Posts Tagged ‘mixture models’

Power Law Distributions and Model-fitting Approaches

November 18, 2013

A power law distribution has a heavy tail. The following simulation results depict the form of a power law distribution. In this example, the value of \alpha is 3.6, the minimum value is 8.9, and the sample size is 75. The histogram shows the values that resulted from the simulation run, while the red line shows the theoretical distribution. Note that a few simulation values are much, much larger than the rest. To preview some results to be presented later, the distribution of debitage size in lithic reduction experiments looks similar. Such similarity is suggestive but not definitive.

20131119-060448.jpg
As discussed previously, linear regression analysis has sometimes been used to evaluate the fit of the power law distribution to data and to estimate the value of the exponent, \alpha . This technique produces biased estimates, which the next simulation results illustrate. In the simulation, a random number generator produced a sample of numbers drawn from a power law distribution at a particular value of \alpha . I then analyzed this artificial data set using the linear regression approach described by Brown (2001) and using maximum likelihood estimation through a direct search of the parameter space. For a simple power law distribution, the maximimum likelihood estimate could also be found analytically. I used a direct search approach, however, in anticipation of using this approach for more complex mixture models. I repeated the random number generation and analysis 35 separate times for several different combinations of \alpha and sample sizes. The following histograms show the estimates for \alpha using the linear regression analysis and maximum likelihood estimation to find that value. In this particular case, \alpha was set to 3.6 in the random number generator, the minimum value was set to 8.9, and the sample size was 500.

20131119-060721.jpg
The histograms clearly suggest that the maximum likelihood estimates center closely around the true value of alpha, while the regression analyses skew to a lower value. The simulations that I performed at other parameter values and sample sizes displayed similar results. Other, more extensive simulation work also supports these impressions (Clauset et al. [2009] provides these results as part of a detailed, comprehensive technical discussion). Consequently, I used maximum likelihood estimation to fit probability distributions to data in the subsequent analyses.

References cited

Brown, Clifford T.
2001 The Fractal Dimensions of Lithic Reduction. Journal of Archaeological Science 28: 619-631.

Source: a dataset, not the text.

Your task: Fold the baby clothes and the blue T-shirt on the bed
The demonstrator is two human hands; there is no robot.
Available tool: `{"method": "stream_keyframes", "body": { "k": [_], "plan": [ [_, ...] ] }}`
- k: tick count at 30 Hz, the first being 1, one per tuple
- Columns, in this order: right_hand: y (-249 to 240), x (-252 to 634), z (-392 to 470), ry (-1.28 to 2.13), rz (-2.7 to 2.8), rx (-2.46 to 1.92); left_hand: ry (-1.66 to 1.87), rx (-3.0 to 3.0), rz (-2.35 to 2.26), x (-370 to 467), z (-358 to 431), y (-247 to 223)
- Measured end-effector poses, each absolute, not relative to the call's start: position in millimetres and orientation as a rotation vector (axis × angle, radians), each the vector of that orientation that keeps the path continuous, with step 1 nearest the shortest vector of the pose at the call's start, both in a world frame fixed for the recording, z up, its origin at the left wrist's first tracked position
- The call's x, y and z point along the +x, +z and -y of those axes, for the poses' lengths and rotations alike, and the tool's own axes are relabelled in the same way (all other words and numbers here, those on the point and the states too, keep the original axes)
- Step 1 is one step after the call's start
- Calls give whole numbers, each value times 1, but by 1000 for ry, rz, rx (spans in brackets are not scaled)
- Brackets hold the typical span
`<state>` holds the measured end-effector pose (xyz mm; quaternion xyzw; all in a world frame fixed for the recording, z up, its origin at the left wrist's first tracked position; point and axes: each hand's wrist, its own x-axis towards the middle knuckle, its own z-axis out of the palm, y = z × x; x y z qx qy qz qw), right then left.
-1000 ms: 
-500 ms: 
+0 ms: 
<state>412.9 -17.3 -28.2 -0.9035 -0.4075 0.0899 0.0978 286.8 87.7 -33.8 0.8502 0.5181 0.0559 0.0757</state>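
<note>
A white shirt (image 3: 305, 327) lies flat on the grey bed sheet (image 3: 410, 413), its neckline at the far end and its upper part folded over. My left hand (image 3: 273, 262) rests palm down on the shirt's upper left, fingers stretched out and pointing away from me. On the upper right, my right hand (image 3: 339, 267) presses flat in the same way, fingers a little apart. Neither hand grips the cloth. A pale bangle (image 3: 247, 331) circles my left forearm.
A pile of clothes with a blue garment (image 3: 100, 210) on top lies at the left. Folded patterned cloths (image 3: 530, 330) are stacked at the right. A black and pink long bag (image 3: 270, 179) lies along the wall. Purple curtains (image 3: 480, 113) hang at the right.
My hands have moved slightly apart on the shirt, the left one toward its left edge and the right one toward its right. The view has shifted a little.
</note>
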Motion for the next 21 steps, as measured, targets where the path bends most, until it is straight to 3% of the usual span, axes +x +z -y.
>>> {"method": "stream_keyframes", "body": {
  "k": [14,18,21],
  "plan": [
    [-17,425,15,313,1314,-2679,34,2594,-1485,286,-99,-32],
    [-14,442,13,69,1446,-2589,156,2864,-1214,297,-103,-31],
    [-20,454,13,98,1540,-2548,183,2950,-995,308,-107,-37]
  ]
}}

Clauset, Aaron; Cosma Rohilla Shalizi; and Mark E. J. Newman
2009. Power-law distributions in empirical data. SIAM Review 51(4): 661-703.

© Scott Pletka and Mathematical Tools, Archaeological Problems, 2013

Identification of Lithic Reduction Strategies from Mixed Assemblages

November 11, 2013

This post is the first in a series that will try to characterize lithic debitage assemblages formed from more than one reduction strategy. The primary goals are to estimate the proportions of the various reduction strategies represented within these mixed assemblages and to quantify the uncertainty of these estimates. I plan to use mixture models and the method of maximum likelihood to identify the distinct components of such assemblages.

20131111-101016.jpg

Brown (2001) suggests that the distribution of debitage size follows a power law. Power law distributions have the following probability density function:

f(x\vert \alpha) = C*x^{\alpha} ,

where C is a constant that normalizes the distribution, so the density integrates to one. The value of C thus depends entirely on the exponent \alpha .

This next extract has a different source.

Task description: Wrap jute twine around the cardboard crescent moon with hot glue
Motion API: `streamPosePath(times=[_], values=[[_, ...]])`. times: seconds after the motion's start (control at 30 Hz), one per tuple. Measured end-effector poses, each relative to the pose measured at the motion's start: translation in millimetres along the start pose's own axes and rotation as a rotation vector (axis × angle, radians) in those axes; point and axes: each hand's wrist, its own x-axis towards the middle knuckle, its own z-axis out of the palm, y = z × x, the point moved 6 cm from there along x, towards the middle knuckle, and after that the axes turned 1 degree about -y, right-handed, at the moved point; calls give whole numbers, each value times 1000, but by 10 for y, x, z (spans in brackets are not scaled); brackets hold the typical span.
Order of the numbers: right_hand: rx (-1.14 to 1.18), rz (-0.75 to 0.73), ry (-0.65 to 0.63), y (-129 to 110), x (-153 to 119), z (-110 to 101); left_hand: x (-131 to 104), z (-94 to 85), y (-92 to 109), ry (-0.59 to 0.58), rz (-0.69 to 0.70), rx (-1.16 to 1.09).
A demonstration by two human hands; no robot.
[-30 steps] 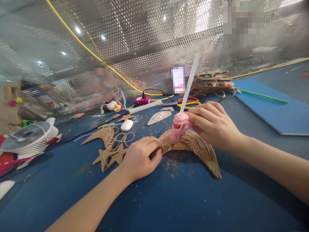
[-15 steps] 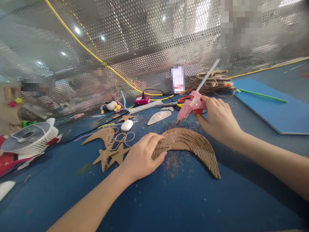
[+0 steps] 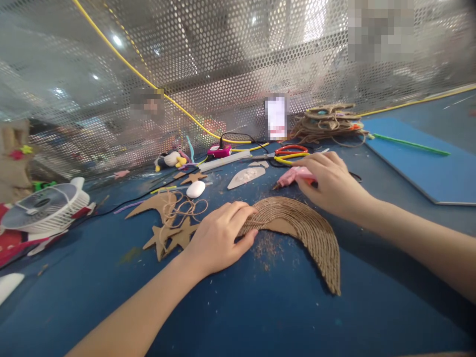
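Observation:
A crescent-shaped piece of cardboard (image 3: pixel 312 230), covered in rows of brown twine, lies on the blue table with a strip of bare cardboard along its inner curve. My left hand (image 3: pixel 223 235) is closed on its left end, thumb on the near side and fingers over the top. Beyond the crescent, my right hand (image 3: pixel 332 183) curls around a pink hot glue gun (image 3: pixel 292 176), which is low at the table and tilted on its side. The gun's nozzle points left, and my fingers hide its handle. Just behind it are scissors (image 3: pixel 292 149) with red and yellow handles.
Cardboard stars (image 3: pixel 159 243), a plain cardboard crescent (image 3: pixel 148 206) and loose twine (image 3: pixel 186 210) lie left. A white egg shape (image 3: pixel 196 189) and a glue-spotted pad (image 3: pixel 246 177) sit mid-table. A white fan (image 3: pixel 55 208) stands far left, a blue board (image 3: pixel 420 168) right. Perforated metal (image 3: pixel 223 64) closes off the back.
My right hand has lowered the glue gun from upright to lying over near the table, uncovering the scissors. The crescent's right end has swung slightly toward me; my left hand stays on it.

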Motion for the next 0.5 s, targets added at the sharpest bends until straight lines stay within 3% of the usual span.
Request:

Based on analysis of experimentally-produced assemblages, Brown further suggests that the exponent, \alpha , of these power law distributions varies among different reduction strategies. Thus, different reduction strategies produce distinctive debitage size distributions. This result could be very powerful, allowing reduction strategies from a wide variety of contexts to be characterized and distinguished. The technique used by Brown to estimate the value of the exponent, however, has some technical flaws.

Brown (2001) fits a linear regression to the relationship between the log of flake size grade and the log of the cumulative count of flakes in each size grade. In its favor, this approach seemingly reduces the effects of small sample sizes and can be easily replicated. The regression approach, on the other hand, also produces biased estimates of the exponent and does not allow the fit of the power law model to be compared to other probability density functions.

Maximum likelihood estimates, using data on the size of each piece of debitage, produce more reliable estimates of the exponent of a power law. Maximum likelihood estimates can also be readily compared among different distributions fit to the data, to evaluate whether a power law is the best model to describe debitage size distributions. The next post will illustrate the use of the linear regression approach and the maximum likelihood approach on simulated data drawn from a power law distribution.

Reference cited

Brown, Clifford T.
2001 The Fractal Dimensions of Lithic Reduction. Journal of Archaeological Science 28: 619-631.

© Scott Pletka and Mathematical Tools, Archaeological Problems, 2013

More on Mixture Models, Maximum Likelihood, and Direct Search Methods

January 15, 2010

This post describes some issues that I encountered while trying to calculate likelihood values using the direct search approach. Direct search methods calculate the likelihood value for each specified parameter combination and compare that value to the values of all other specified combinations. This approach has the advantage of simplicity, but it requires careful consideration of the parameter values for which likelihood values are to be calculated and compared.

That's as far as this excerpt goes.